VICE Media, in partnership with Ontario Creates, a provincial agency committed to the economic development of the province’s creative industries, surveyed 500 Ontarians about viewing habits in August 2019.
Significantly, half of those surveyed said they believed the industry still hasn’t caught up in terms of representation, despite a demonstrated willingness to pursue unique cultural content. This is shown through their increased gravitation towards a variety of diverse creators on platforms such as Instagram and TikTok.
Seeing content that reflects the real world helps viewers understand the history and the humanity of people from other cultures, said Aisha Jamal, a film studies professor at Sheridan College.
Our goal is to level the playing field. This can only benefit the industry as a whole; increased competition can lead to better-quality projects that connect with audiences whose tastes and interests are changing along with the cultural landscape.— Carolle Brabant, executive director, Telefilm
“When you don’t represent that on screen, how are you supposed to understand your fellow human being who might come from a different cultural context?” she asked. “You’re missing a whole society — their stories and their perspective. We’re always saying movies create empathy, but if you’ve only seen people like yourself, you’ll never understand or feel for people who don’t look like you.”
The VICE report concluded more diverse representation is key to capturing the attention of young people, as well as a focus on global content and empowering unique voices across creative platforms.
Canadian broadcasters and public funders have already begun the shift: in 2016, CBC announced a commitment to gender parity within scripted TV series. Women accounted for half or more of the directing roles in shows such as Murdoch Mysteries (season 10), Heartland (season 10), and This Life (season 2). This shift was reflected in the WIV report on diversity in leadership roles, which found that, between 2016 and 2017, the total number of female directors in Canadian film and TV productions grew 15 per cent.

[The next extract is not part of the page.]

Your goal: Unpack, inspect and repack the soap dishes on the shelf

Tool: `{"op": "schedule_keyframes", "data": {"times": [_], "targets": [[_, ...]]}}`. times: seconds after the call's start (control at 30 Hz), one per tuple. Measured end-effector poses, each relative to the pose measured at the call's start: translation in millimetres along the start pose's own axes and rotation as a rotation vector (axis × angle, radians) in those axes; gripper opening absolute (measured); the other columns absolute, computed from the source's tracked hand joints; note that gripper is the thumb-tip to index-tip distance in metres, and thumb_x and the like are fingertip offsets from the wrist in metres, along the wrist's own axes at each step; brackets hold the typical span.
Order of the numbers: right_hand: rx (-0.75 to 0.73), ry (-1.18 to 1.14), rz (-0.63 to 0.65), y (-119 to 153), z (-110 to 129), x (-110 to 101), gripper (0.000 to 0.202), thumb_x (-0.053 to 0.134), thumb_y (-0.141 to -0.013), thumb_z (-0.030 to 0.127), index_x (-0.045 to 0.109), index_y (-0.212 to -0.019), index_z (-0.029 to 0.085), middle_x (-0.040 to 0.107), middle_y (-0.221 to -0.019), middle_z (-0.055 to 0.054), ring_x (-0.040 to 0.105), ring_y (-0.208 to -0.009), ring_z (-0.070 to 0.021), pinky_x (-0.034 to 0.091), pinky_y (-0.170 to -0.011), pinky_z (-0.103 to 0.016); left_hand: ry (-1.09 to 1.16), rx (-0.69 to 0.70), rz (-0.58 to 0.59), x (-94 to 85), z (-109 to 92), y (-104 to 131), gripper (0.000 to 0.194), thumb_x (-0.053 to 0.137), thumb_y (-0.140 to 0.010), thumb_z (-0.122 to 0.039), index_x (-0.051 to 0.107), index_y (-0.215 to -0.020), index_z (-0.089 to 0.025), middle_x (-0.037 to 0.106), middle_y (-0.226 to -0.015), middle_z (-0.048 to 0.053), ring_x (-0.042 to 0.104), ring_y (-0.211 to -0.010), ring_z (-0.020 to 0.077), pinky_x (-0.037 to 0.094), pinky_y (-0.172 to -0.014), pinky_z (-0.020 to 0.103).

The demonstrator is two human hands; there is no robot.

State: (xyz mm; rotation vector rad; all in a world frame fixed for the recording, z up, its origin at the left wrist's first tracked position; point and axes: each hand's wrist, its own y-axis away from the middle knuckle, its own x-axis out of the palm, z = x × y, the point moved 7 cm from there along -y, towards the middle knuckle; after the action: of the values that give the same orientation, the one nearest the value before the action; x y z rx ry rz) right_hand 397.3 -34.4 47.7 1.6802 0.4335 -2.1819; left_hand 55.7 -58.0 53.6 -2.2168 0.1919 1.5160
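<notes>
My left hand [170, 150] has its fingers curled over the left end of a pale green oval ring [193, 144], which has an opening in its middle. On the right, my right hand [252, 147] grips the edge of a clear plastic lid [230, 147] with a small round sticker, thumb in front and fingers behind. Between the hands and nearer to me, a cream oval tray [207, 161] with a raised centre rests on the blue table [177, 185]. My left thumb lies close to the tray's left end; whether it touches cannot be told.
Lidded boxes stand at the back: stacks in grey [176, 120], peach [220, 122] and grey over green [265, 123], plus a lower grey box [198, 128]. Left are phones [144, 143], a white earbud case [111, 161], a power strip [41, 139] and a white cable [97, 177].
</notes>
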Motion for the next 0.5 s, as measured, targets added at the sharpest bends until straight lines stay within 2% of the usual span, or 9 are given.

The CMF and Telefilm have also taken a number of steps to improve diversity in their productions in recent years. In 2017, CMF announced a series of measures to increase the roles of women in CMF-funded productions. These included changes to its policies and guidelines, support for third-party initiatives, gender equality within juries evaluating creative projects, and more. Similarly, in 2016, Telefilm Canada revealed several measures to achieve gender parity in director, producer, and writer roles throughout their productions. In the following year, Telefilm made a specific commitment supporting Indigenous filmmakers by investing $4.7 million in 11 Indigenous productions.
“Our goal is to level the playing field,” said Telefilm’s executive director, Carolle Brabant, in a public statement. “This can only benefit the industry as a whole; increased competition can lead to better-quality projects that connect with audiences whose tastes and interests are changing along with the cultural landscape.”
Pushing for more diversity
Meanwhile, grassroots organizations are continuing push for more diversity in Canadian media. Among the biggest players is BIPOC TV & Film. Founded in 2012, the Toronto-based group is comprised of creatives from all walks of life who are dedicated to increasing diversity, both in front of and behind the camera. The group holds panel discussions, Q&A sessions, workshops, and a variety of networking events to help BIPOC secure jobs in the film and TV industry.
Shonna Foster is now part of this organization and is in charge of youth and emerging talent initiatives for the group. As someone who mentors young Canadians breaking into the industry, she is frustrated by the barriers that BIPOC and marginalized groups continue to face. However, she remains steadfast in her hope that more people will have the same life-changing opportunity she had as a child so long ago, when she stepped onto that first, special set.
“I want to see Black people, Indigenous people, People of Colour — especially women — at the head and heading studios,” she said. “I want to see a beautiful, eclectic array of stories told by individuals from those cultures and backgrounds. I want to see a table (of creators) that looks like the world.”